▸ **Your task**
Please read the records below and return each line holding the string "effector".

(Records from a data source)

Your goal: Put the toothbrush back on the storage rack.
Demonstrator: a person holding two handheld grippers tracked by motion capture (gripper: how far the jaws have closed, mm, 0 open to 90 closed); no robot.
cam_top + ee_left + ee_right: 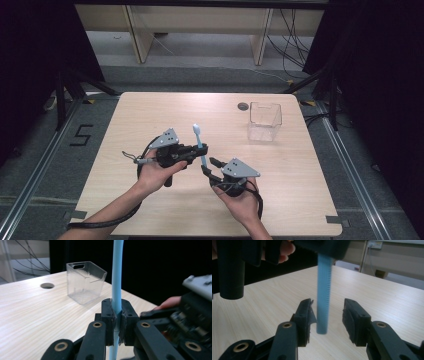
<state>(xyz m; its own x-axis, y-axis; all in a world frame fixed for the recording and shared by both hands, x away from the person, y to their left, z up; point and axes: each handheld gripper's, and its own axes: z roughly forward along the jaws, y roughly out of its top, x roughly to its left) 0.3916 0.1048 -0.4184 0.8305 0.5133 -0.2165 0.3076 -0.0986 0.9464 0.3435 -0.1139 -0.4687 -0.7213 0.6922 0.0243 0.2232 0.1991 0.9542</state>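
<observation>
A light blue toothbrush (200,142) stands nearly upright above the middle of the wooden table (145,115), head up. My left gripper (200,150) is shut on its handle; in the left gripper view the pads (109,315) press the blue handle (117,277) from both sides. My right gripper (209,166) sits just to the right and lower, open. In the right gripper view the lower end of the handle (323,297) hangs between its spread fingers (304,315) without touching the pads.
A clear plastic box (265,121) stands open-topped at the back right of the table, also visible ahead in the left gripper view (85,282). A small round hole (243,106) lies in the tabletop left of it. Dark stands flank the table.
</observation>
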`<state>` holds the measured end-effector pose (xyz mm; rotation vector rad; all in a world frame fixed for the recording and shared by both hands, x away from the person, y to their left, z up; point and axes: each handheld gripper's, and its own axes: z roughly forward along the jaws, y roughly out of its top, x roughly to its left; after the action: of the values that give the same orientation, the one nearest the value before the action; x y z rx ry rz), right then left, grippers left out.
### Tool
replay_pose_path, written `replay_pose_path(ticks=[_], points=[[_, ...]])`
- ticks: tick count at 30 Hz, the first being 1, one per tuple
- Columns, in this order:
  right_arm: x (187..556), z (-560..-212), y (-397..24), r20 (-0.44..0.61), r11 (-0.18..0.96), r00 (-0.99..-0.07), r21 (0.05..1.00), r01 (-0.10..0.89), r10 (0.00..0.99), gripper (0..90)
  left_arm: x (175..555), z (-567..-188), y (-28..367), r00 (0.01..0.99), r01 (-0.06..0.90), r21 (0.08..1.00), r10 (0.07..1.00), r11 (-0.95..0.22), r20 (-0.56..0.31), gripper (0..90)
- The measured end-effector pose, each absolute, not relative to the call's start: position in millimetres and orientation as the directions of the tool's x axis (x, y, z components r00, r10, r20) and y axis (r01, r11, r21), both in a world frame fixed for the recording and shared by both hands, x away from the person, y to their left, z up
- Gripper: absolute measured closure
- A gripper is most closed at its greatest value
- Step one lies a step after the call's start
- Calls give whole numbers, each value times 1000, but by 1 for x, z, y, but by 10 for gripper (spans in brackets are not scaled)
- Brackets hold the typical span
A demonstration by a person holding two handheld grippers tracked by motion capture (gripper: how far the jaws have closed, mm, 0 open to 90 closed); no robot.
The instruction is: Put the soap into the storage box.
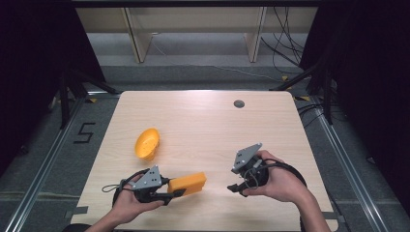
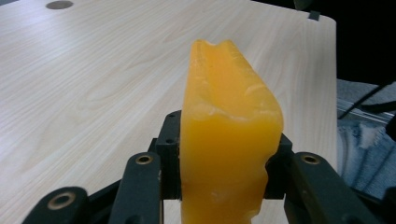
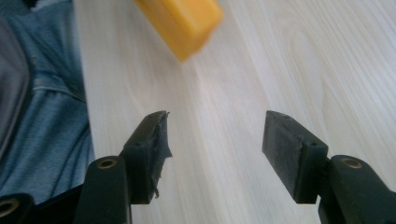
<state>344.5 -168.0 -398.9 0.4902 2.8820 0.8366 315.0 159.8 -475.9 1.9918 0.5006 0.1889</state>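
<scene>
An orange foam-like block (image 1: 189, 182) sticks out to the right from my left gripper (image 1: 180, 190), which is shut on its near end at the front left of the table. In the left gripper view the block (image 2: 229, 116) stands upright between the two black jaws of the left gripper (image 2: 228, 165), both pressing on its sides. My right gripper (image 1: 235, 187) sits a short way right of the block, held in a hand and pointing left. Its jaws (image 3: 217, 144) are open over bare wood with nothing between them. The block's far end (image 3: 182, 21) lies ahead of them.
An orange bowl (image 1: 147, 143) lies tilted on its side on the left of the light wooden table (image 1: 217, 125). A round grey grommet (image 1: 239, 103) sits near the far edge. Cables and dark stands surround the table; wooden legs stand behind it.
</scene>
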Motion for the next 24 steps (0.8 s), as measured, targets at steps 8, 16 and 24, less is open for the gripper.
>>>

▸ **Written response**
`<state>` holds the measured end-effector pose (xyz mm; rotation vector rad; all in a world frame fixed for the recording and shared by both hands, x away from the person, y to their left, z up; point and axes: each handheld gripper's, and its own axes: z roughly forward along the jaws, y roughly out of its top, x roughly to its left; after the action: of the values that give the same orientation, the one nearest the value before the action; x y z rx ry rz), right then left, grippers left out.
- The measured end-effector pose, each absolute, not relative to the call's start: position in millimetres and orientation as the directions of the tool's x axis (x, y, z components r00, r10, r20) and y axis (r01, r11, r21), both in a world frame fixed for the recording and shared by both hands, x away from the person, y to their left, z up

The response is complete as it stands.